**What needs to be done**
Quote all of the data that follows exactly as written, skipping the images.

━━ Data supplied ━━

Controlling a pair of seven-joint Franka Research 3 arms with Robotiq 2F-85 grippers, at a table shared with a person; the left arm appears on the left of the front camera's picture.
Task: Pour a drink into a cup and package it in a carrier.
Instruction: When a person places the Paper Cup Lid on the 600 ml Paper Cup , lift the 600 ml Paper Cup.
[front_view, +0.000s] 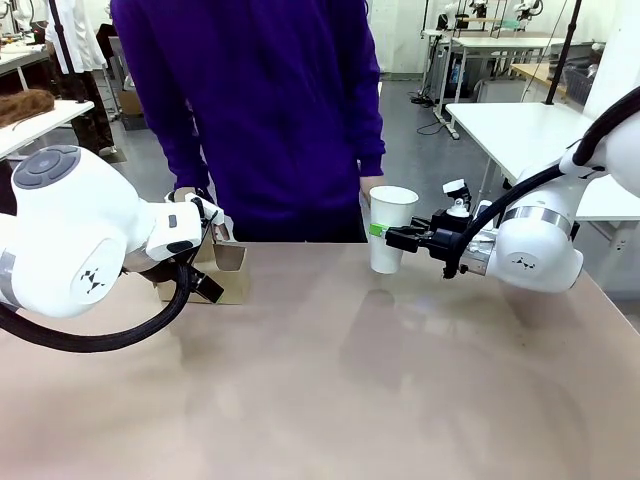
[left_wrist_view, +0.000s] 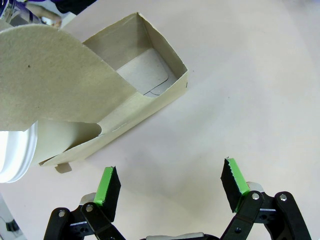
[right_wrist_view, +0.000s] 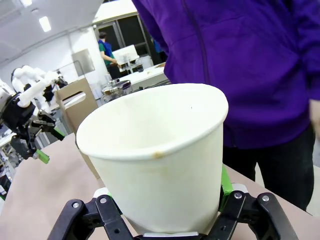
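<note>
Where right gripper (front_view: 388, 237) clamps, cup (front_view: 393, 208) sits.

I'm looking across a wide, smooth beige table (front_view: 350, 400) that is running from my side to the far edge, with soft reflections of the room lights showing on its surface. The brown cardboard carrier (front_view: 232, 285) is sitting directly on it, at the left and close to the far edge. In the left wrist view it is resting flat on the tabletop, its handle tab standing upright and one open compartment showing a bare cardboard floor.
</note>
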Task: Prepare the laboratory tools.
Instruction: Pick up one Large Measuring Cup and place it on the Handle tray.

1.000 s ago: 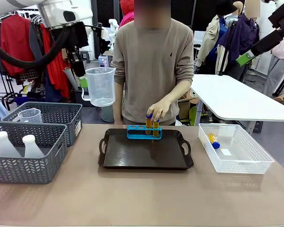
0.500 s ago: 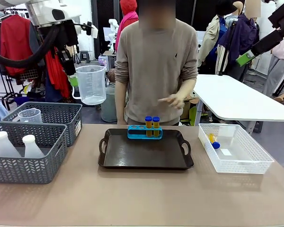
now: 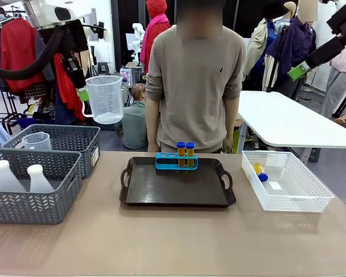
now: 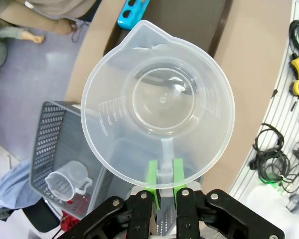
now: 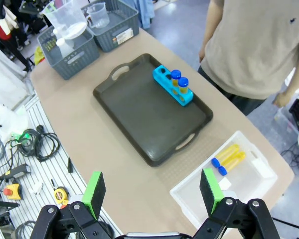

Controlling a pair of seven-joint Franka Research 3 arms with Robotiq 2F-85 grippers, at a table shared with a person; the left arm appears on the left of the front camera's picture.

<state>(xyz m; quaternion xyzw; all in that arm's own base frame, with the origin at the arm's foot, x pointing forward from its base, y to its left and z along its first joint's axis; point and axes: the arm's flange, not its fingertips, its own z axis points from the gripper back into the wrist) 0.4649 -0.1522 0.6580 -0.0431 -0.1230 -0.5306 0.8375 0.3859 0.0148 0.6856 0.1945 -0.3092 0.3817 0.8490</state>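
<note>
Measuring beaker (image 3: 105, 99): clamped by its handle in the left gripper (image 4: 163, 175), aloft above the grey baskets (image 3: 57, 138). Right gripper (image 5: 152, 190): spread wide, empty (high over the table (image 5: 74, 109)). Yellow tubes (image 3: 181, 153): two in the blue rack (image 3: 166, 164), two in the white basket (image 3: 291, 203).

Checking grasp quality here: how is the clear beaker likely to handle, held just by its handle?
Probably light: the clear beaker looks empty and thin-walled. Pinched only at the handle by the left gripper, it could swing or twist. Its smooth plastic may slip between the pads.
</note>
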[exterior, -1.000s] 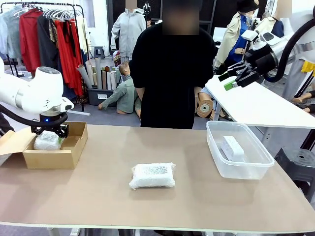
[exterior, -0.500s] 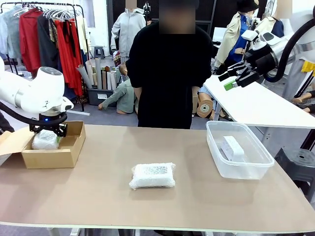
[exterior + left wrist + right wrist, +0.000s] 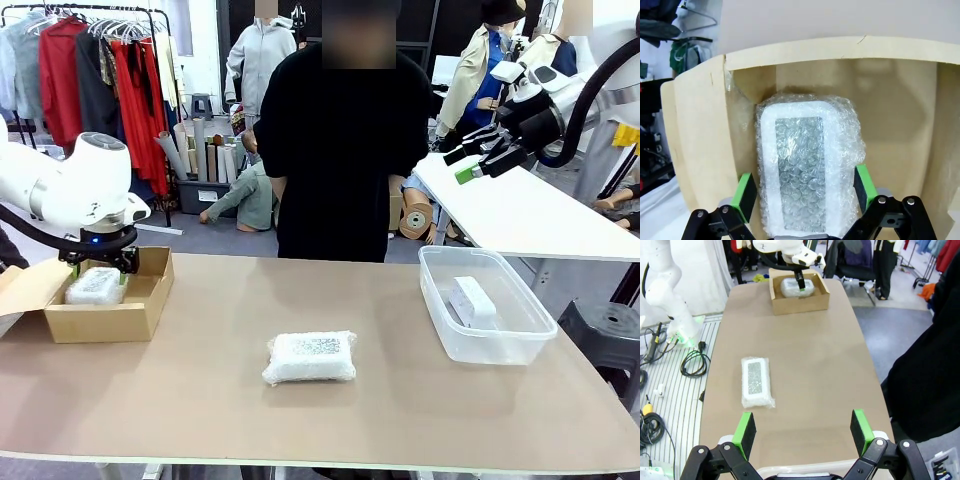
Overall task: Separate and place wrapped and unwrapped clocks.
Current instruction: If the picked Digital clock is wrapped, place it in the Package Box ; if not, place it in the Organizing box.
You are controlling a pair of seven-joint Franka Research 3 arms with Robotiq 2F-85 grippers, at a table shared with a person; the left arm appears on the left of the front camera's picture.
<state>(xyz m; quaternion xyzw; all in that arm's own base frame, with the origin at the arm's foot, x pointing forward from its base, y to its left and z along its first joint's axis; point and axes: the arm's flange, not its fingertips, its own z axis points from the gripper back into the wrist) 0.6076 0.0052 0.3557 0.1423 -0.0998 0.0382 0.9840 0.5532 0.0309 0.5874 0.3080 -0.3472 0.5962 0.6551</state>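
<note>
A small wrapped clock lies in the cardboard box at the table's left end. My left gripper hovers just over it, open. In the left wrist view its green pads stand on either side of the bubble-wrap bundle, not squeezing it. A longer wrapped clock lies in the middle of the table. The bare white clock rests inside the clear plastic bin at the right. My right gripper hangs open, high above the right side, with nothing in it.
A person in black stands at the far edge, hands behind their back. The box's flap folds out to the left. The right wrist view shows the long bundle, the box and bare tabletop between them.
My left gripper has opened and let go of the small wrapped clock, which now lies flat in the box. The right arm has not moved.
</note>
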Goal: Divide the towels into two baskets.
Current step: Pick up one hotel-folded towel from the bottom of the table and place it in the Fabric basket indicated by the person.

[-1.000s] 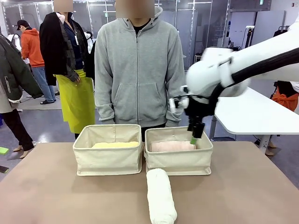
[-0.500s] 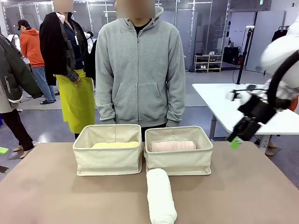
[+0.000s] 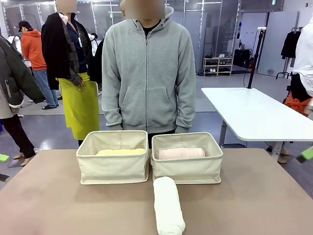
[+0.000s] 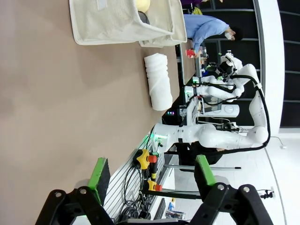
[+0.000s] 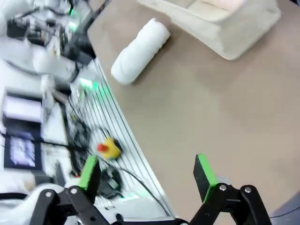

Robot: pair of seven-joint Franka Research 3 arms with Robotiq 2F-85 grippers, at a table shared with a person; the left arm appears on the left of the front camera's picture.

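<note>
White towel (image 3: 168,205) lies at right basket's (image 3: 188,171) six o'clock, awaiting pickup; left gripper (image 4: 151,161) and right gripper (image 5: 146,159) gape, empty

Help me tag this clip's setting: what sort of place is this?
Most likely a robotics lab or open workshop hall: a yellow emergency-stop button beside the brown table, a bare white worktable, and glass partitions behind the onlookers.
</note>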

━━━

**Final answer**
Controlling a pair of seven-joint Franka Research 3 arms with Robotiq 2F-85 grippers, at a table shared with a person; the left arm appears on the left of the front camera's picture.
Task: Pour a drink into a cup and package it in a carrier.
Instruction: When a person places the Paper Cup Lid on the 600 ml Paper Cup , lift the 600 ml Paper Cup.
[front_view, +0.000s] 
[left_wrist_view, +0.000s] 
[right_wrist_view, +0.000s] 
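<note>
Where right gripper (front_view: 388, 237) clamps, cup (front_view: 393, 208) sits.

I'm looking across a wide, smooth beige table (front_view: 350, 400) that is running from my side to the far edge, with soft reflections of the room lights showing on its surface. The brown cardboard carrier (front_view: 232, 285) is sitting directly on it, at the left and close to the far edge. In the left wrist view it is resting flat on the tabletop, its handle tab standing upright and one open compartment showing a bare cardboard floor.
</note>
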Task: Prepare the laboratory tools.
Instruction: Pick up one Large Measuring Cup and place it on the Handle tray.

1.000 s ago: 
0.500 s ago: 
now: 
now: 
now: 

Controlling a pair of seven-joint Franka Research 3 arms with Robotiq 2F-85 grippers, at a table shared with a person; the left arm appears on the left of the front camera's picture.

<state>(xyz m; quaternion xyzw; all in that arm's own base frame, with the origin at the arm's foot, x pointing forward from its base, y to its left and z along its first joint's axis; point and axes: the arm's flange, not its fingertips, its own z axis points from the gripper back into the wrist) 0.4649 -0.1522 0.6580 -0.0431 -0.1230 -0.5306 0.8375 0.3859 0.0148 0.6856 0.1945 -0.3092 0.3817 0.8490</state>
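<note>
Measuring beaker (image 3: 105, 99): clamped by its handle in the left gripper (image 4: 163, 175), aloft above the grey baskets (image 3: 57, 138). Right gripper (image 5: 152, 190): spread wide, empty (high over the table (image 5: 74, 109)). Yellow tubes (image 3: 181, 153): two in the blue rack (image 3: 166, 164), two in the white basket (image 3: 291, 203).

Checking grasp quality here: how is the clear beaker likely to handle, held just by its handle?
Probably light: the clear beaker looks empty and thin-walled. Pinched only at the handle by the left gripper, it could swing or twist. Its smooth plastic may slip between the pads.
</note>
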[exterior, -1.000s] 
[exterior, -0.500s] 
[exterior + left wrist + right wrist, +0.000s] 
Overall task: Separate and place wrapped and unwrapped clocks.
Current instruction: If the picked Digital clock is wrapped, place it in the Package Box ; if not, place it in the Organizing box.
You are controlling a pair of seven-joint Franka Research 3 arms with Robotiq 2F-85 grippers, at a table shared with a person; the left arm appears on the left of the front camera's picture.
<state>(xyz m; quaternion xyzw; all in that arm's own base frame, with the origin at the arm's foot, x pointing forward from its base, y to its left and z along its first joint's axis; point and axes: the arm's flange, not its fingertips, its own z axis points from the gripper back into the wrist) 0.6076 0.0052 0.3557 0.1423 -0.0998 0.0382 0.9840 0.5532 0.0309 0.5874 0.3080 -0.3472 0.5962 0.6551</state>
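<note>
A small wrapped clock lies in the cardboard box at the table's left end. My left gripper hovers just over it, open. In the left wrist view its green pads stand on either side of the bubble-wrap bundle, not squeezing it. A longer wrapped clock lies in the middle of the table. The bare white clock rests inside the clear plastic bin at the right. My right gripper hangs open, high above the right side, with nothing in it.
A person in black stands at the far edge, hands behind their back. The box's flap folds out to the left. The right wrist view shows the long bundle, the box and bare tabletop between them.
My left gripper has opened and let go of the small wrapped clock, which now lies flat in the box. The right arm has not moved.
</note>
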Goal: Divide the towels into two baskets.
Current step: Pick up one hotel-folded towel from the bottom of the table and place it in the Fabric basket indicated by the person.

[-1.000s] 
[-0.500s] 
[+0.000s] 
[+0.000s] 
[+0.000s] 

Robot: pair of seven-joint Franka Research 3 arms with Robotiq 2F-85 grippers, at a table shared with a person; the left arm appears on the left of the front camera's picture.

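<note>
White towel (image 3: 168,205) lies at right basket's (image 3: 188,171) six o'clock, awaiting pickup; left gripper (image 4: 151,161) and right gripper (image 5: 146,159) gape, empty

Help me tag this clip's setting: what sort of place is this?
Most likely a robotics lab or open workshop hall: a yellow emergency-stop button beside the brown table, a bare white worktable, and glass partitions behind the onlookers.
</note>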

Nothing else is needed for this exercise.